Going Out of My Mind

I don’t know what your mind is like, but mine is a “what if?” mind. It’s a “how about?” mind. It’s a “why don’t we” mind. It’s a “do” mind.

If yours is that way too, you know what I mean. It’s blessing and a curse. Right?

Attempting meditation (which I’ve done repeatedly) is probably where I’ve racked up the most failures in my life. Trying to eat less cheese might be second. Of course I’ll try them both again because failure doesn’t really bother me. It’s good for me. It’s good for you too, like the occasional nap.

So yeah, my mind is always whirring without an off switch or a cord I can unplug. That mind, combined with a need—not desire—need to make things, is what led the creation of XIZOZU™.

And we all know where that led.
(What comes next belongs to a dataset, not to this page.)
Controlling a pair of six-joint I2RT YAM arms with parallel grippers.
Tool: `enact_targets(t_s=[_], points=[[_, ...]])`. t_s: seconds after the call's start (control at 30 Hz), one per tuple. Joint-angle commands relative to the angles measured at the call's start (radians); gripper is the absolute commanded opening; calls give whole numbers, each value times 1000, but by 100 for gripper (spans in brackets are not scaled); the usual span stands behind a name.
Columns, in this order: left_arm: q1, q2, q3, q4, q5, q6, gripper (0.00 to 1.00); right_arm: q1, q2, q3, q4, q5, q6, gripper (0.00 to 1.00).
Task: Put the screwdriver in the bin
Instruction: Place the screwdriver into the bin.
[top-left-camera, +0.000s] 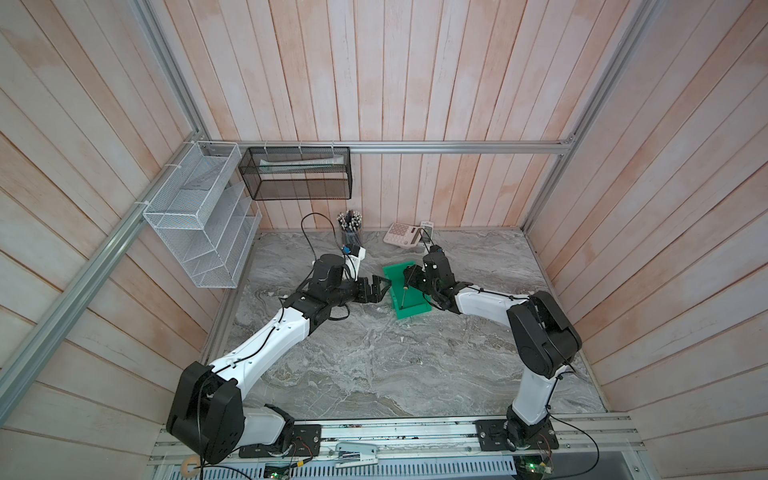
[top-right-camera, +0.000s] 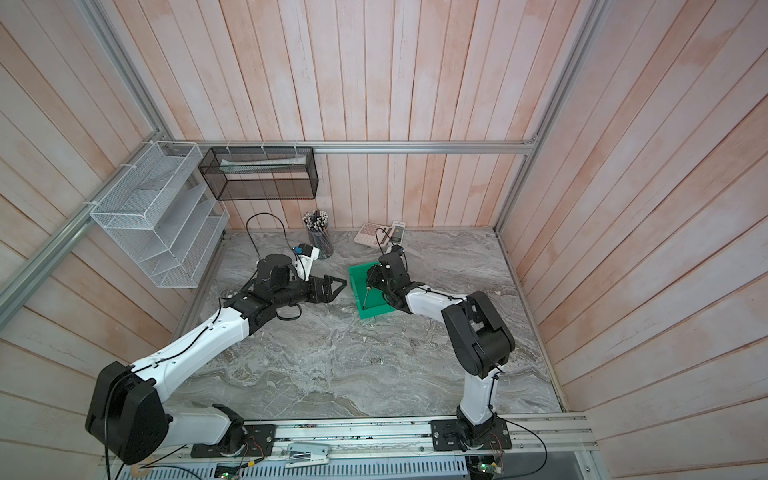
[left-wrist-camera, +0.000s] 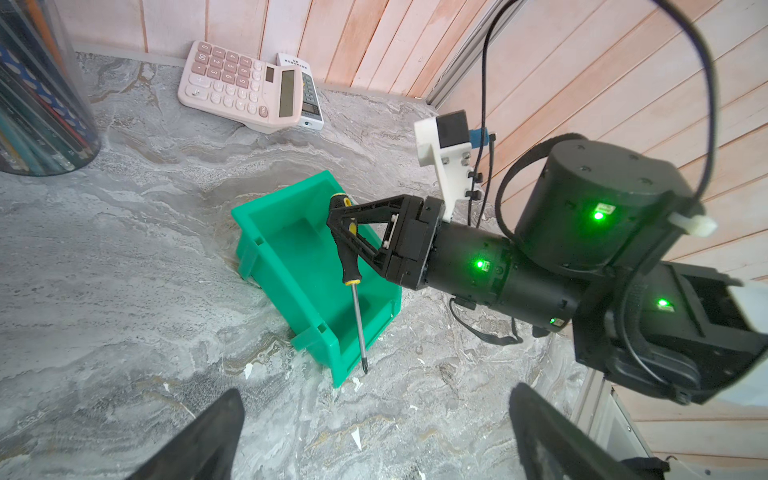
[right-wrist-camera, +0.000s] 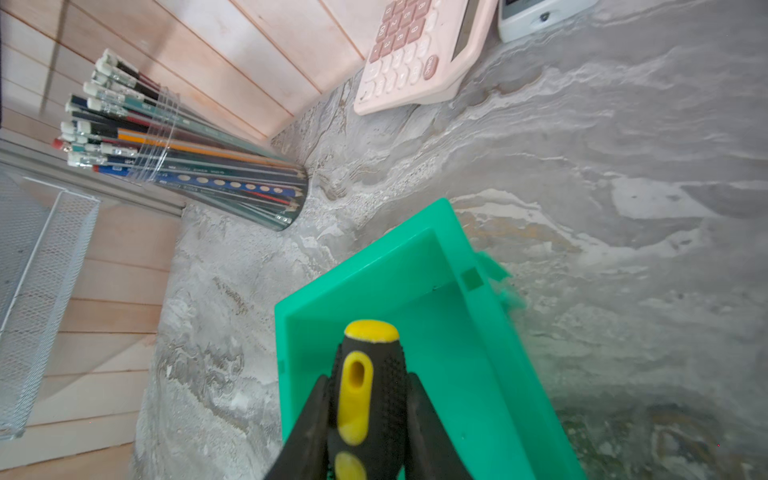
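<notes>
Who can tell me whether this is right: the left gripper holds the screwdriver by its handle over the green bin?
Wrong arm. The right gripper holds the screwdriver by its handle over the green bin, as the left wrist view shows; the left gripper is open and holds nothing.

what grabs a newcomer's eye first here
The bright green bin on the marble table, with the right gripper shut on the black-and-yellow screwdriver slanting over it. The left gripper hangs open beside the bin; a pink calculator sits by the back wall.
</notes>
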Motion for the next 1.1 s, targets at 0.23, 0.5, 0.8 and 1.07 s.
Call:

It led me to…here. I’ll admit, “here” can be a tad stressful. Stressful in a good, challenging, satisfying way – but stressful all the same. Between the design, the marketing, the accounting, customer engagement, inventory, production planning, shipping, there’s always something that’s not getting done as quickly as I’d like. I spend days in a steady state of being two clock ticks away from freaking out.

Then I sit down to actually make the medals and fulfill orders. And boom! The whole world goes silent, even though cello concertos are moaning out of the stereo. Everything outside of about a ten-foot radius of my workspace goes dark, like deep space, leaving me in my own twinkling galaxy where all I can see is jewelry and bravery. There I am, alone with the medals and the imagined lives of their future wearers.

It’s impossible to think about anything else when the pendant you’re making is for a woman who has overtaken her eating disorder, while another put herself back together after a shattering sexual assault, or another is sorrowfully estranged from her grandchildren. There’s the woman who built her own business after a devastating miscarriage, the woman who bought and paid for a home of her own. Another who thrives while living with mental illness.

It’s hard to think about anything except the strength, courage, and dedication of these irrepressible wonders. I muse, while having no specific thoughts at all, who are these incredible people? I think, with no specific thoughts at all, what an honor it is to play a minor note in their complicated concertos.

Those stresses I mentioned? They dissolve. All of my attention goes to and lingers with the others who were with me at the table. When I stand up it’s with a renewed sense of purpose, and a readiness to tackle some of those pesky administrative tasks or have another go at eating less cheese.